On Wed, Sep 13, 2000 at 07:48:41AM -0500, Steve Fox wrote:
> [drfickle@potato remotehost_applet-0.2.0]$ ll `which gcc`
> lrwxrwxrwx 1 root root 17 Aug 25 17:12 /usr/bin/gcc ->
> /usr/bin/colorgcc*
>
> -- [drfickle@potato remotehost_applet-0.2.0]$ ll /usr/bin/g++
> lrwxrwxrwx 1 root root 17 Aug 25 17:12 /usr/bin/g++ ->
> /usr/bin/colorgcc*
>
>
> See, it's the same thing ;0)
Yeah and mailq is just a symlink to /usr/lib/sendmail. gcc can detect the
different name it is being called with. Ala the argv array.

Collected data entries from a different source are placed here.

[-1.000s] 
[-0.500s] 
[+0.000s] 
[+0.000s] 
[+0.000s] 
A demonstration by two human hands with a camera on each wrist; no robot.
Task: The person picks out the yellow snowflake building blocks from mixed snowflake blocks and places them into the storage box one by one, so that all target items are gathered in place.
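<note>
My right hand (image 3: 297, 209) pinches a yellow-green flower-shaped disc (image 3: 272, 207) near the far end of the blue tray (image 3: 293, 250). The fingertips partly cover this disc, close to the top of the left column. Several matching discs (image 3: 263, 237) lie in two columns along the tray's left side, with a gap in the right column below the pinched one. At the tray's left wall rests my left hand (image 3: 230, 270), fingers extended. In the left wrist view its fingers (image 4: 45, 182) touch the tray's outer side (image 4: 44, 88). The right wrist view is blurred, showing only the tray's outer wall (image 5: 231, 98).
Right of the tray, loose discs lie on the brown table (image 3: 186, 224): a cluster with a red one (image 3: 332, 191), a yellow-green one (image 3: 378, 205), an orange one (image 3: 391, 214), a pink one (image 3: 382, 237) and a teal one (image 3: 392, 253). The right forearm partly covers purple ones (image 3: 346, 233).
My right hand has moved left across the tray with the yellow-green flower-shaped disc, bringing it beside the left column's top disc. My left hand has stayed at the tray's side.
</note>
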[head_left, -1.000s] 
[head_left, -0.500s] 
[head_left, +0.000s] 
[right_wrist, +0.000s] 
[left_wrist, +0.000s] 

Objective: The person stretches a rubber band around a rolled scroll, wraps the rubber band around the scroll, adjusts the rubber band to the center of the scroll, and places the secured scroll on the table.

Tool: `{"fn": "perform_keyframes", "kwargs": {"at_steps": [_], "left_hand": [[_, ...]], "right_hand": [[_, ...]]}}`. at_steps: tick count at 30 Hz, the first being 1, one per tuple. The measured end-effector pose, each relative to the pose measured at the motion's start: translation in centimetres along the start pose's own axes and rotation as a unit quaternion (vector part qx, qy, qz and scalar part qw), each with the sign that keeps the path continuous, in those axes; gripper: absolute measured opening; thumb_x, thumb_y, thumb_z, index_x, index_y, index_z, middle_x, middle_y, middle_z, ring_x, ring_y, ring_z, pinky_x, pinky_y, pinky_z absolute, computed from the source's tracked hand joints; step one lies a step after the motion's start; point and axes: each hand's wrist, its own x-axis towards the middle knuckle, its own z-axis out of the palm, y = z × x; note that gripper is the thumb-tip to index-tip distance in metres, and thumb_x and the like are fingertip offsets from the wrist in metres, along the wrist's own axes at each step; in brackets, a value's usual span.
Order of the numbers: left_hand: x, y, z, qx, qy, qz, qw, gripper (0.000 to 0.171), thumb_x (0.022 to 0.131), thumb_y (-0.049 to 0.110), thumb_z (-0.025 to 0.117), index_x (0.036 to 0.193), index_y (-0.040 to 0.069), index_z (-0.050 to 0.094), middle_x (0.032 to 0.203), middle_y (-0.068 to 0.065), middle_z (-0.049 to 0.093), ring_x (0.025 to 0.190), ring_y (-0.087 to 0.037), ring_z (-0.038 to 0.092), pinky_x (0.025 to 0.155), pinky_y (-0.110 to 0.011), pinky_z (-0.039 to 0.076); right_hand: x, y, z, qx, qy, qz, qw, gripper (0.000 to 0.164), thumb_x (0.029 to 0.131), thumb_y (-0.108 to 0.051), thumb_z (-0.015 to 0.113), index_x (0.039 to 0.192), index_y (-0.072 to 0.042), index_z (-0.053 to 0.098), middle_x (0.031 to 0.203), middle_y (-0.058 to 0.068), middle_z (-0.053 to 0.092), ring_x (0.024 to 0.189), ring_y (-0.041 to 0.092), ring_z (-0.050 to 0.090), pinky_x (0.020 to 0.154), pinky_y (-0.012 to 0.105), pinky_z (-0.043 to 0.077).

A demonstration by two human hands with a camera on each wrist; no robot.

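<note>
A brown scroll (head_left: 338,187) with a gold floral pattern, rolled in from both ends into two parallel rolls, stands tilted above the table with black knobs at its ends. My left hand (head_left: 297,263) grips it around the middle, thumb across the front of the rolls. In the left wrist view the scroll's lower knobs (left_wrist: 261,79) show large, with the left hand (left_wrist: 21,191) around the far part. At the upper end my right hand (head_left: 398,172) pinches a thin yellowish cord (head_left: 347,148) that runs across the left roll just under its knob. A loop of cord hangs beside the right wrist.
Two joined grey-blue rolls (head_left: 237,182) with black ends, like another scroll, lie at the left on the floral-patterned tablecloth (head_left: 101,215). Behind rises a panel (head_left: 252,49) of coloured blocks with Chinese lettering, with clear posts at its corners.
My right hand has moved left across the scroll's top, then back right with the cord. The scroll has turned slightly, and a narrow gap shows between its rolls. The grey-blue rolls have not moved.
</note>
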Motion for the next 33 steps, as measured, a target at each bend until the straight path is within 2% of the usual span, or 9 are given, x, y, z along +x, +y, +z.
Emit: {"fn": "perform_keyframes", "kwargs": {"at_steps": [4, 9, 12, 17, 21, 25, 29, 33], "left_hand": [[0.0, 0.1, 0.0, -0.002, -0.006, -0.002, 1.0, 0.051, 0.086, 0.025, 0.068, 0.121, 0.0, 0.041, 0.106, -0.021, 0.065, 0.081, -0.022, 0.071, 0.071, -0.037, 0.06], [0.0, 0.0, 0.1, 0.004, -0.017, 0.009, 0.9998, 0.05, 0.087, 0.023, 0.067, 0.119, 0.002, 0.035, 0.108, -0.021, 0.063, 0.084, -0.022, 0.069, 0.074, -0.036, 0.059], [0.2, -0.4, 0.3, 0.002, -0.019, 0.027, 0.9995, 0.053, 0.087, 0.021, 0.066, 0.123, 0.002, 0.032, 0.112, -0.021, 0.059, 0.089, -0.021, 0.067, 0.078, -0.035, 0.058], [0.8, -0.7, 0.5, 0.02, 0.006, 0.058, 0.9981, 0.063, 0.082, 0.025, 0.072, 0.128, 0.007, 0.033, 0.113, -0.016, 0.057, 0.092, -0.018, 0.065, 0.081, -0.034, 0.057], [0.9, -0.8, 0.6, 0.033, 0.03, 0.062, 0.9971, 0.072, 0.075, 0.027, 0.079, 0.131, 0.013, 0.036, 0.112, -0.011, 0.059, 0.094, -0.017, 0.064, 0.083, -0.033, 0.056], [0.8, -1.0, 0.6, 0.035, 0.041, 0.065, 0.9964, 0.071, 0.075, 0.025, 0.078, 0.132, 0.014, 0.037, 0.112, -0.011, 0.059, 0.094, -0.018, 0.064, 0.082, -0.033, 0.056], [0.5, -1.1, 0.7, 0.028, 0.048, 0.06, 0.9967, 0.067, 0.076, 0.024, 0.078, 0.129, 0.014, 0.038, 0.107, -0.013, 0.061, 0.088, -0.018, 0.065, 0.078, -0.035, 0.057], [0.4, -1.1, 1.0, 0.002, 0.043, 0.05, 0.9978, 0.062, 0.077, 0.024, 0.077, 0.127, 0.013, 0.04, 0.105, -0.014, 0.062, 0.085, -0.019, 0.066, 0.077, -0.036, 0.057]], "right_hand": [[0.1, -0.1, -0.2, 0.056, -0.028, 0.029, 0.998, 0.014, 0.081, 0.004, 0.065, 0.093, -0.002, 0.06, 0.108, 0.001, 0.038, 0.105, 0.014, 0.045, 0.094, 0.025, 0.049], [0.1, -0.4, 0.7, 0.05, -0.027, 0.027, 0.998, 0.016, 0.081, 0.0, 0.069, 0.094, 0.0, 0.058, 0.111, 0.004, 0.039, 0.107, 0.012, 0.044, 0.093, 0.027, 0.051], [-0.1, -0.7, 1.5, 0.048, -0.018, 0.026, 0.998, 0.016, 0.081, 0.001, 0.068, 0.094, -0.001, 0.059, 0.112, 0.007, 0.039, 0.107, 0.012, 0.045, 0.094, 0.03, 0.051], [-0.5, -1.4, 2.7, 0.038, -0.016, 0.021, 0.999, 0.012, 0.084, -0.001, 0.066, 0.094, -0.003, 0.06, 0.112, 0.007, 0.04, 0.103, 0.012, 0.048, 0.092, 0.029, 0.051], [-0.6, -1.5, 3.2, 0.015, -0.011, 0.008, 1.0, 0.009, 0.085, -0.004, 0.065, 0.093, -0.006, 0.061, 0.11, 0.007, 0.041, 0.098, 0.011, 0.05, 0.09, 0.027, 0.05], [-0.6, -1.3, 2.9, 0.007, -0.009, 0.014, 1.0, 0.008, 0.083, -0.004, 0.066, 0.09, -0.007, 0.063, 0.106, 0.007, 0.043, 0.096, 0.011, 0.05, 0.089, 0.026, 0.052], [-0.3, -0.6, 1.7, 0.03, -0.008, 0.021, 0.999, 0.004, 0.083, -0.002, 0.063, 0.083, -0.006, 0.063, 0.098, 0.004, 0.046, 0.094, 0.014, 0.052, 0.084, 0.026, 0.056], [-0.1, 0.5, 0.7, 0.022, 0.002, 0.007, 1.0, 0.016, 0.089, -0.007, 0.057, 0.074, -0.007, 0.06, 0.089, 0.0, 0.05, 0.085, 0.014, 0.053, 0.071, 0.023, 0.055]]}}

As I understand it g++ causes gcc to default to having some additional options
to put it in "C++ mode." And the very first sentence of the g++ manpage seems
to agree:
The C and C++ compilers are integrated; g++ is a script to
call gcc with options to recognize C++.
The man page also doesn't say anything about filename extentions being used to
determine the mode. It mentions what extensions they use but it doesn't say
that gcc uses that to recognize them. But then again maybe it's implied.
*shrug*
I'd use g++ since that is the "defacto standard."
--
Ben Reser <[EMAIL PROTECTED]>
http://ben.reser.org
"Heuristics are bug ridden by definition. If they didn't
have bugs, then they'd be algorithms."